A U.S. counterterrorism official, who spoke on condition of anonymity because of the information's sensitivity, said it is still unclear if al-Zawahri was killed in the attack.

Two Pakistani intelligence officials said that al-Zawahri, who has a wife from a local tribe, had been invited to a dinner in Damadola village to mark last week's Muslim holiday of Eid al-Adha, but apparently changed his mind.

The two Pakistani officials told The Associated Press that this could explain why Friday's predawn attack missed al-Zawahri, Osama bin Laden's top lieutenant.

One of the officials said al-Zawahri had sent some aides instead and investigators were trying to determine whether they had been in any of the three houses that were destroyed in the airstrike.

The officials both spoke on condition of anonymity because they aren't authorized to speak to journalists. They said their information was from Pakistan's own security agencies and intelligence shared by the CIA after the attack.
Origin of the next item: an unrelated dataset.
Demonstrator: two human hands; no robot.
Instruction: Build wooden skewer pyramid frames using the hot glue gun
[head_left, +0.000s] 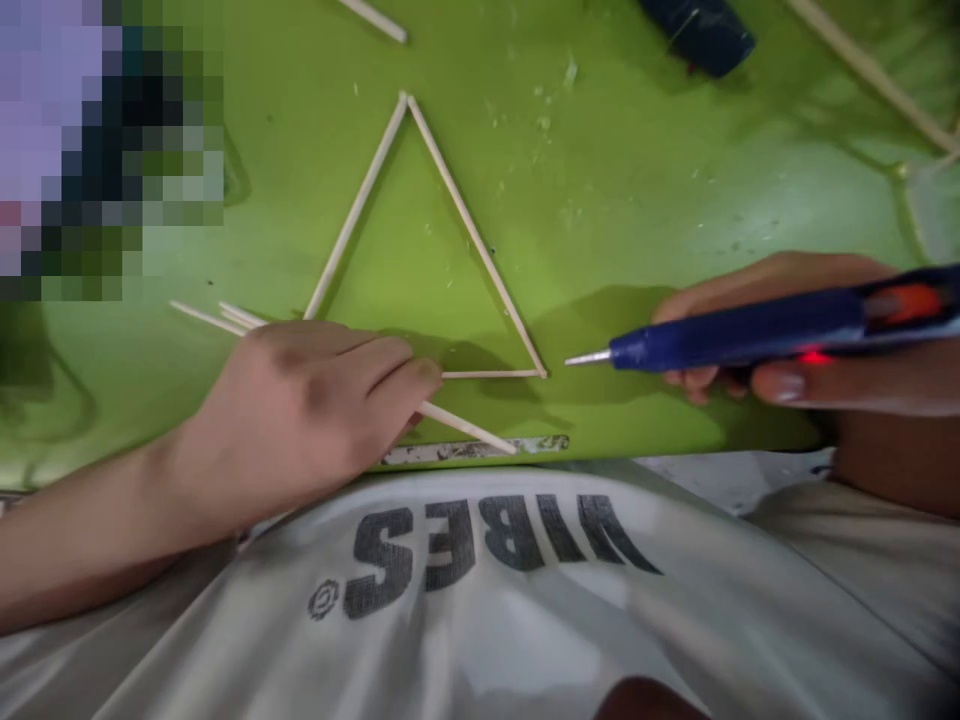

A senior Pakistani army official told The Associated Press on Sunday that "foreigners" were reported in the area around Damadola, but he said there was no information al-Zawahri was among them.

Survivors in Damadola denied militants were there, but some news reports quoted unidentified Pakistani officials as saying up to 11 extremists were believed among the dead.

A Pakistani intelligence official said that 12 bodies, including seven foreigners, had been taken from the village, which lies about seven kilometers from Afghanistan. He said the bodies were reclaimed by other militants, although another Pakistani official told AP on Saturday that some were taken away for DNA tests. A law enforcement official in Washington said the FBI expected to conduct the tests to determine victims' identities, although Pakistan hadn't yet formally requested them.

It wasn't immediately possible to reconcile the conflicting accounts, which reflect widespread confusion over the attack and the refusal of the government to comment on the details of what happened.

The claims by the officials, who spoke on condition of anonymity because of the sensitivity of the matter, couldn't be independently verified.

A senior government official said Pakistan had been investigating rumors that al-Zawahri had in recent months visited the tribal region of Bajur where Damadola is located - a tip gleaned from the interrogation of Abu Farraj al-Libbi, a senior al-Qaida figure arrested in a northwestern Pakistan town in May.

The new details emerged as Islamic groups held nationwide protests and anger mounted over the attack. Many in this nation of 150 million people oppose the government's participation in the U.S.-led war against international terrorist groups, and there is increasing frustration over a recent series of suspected U.S. attacks along the frontier aimed at militants.

Meanwhile, the governor of the Afghan province across from Bajur region, where Damadola is, said Afghanistan's government had formed a 1,000-man tribal militia to watch the border.

"Al-Qaida, as well as the Taliban and other militants have camps over the border," Kunar Gov. Assadullah Wafa said.

He said the new force made up of young men from villages in the area would "hopefully make it harder for the militants" to slip across the frontier.

"But the border is so long and so rugged that it's easy for them to come and go," he conceded.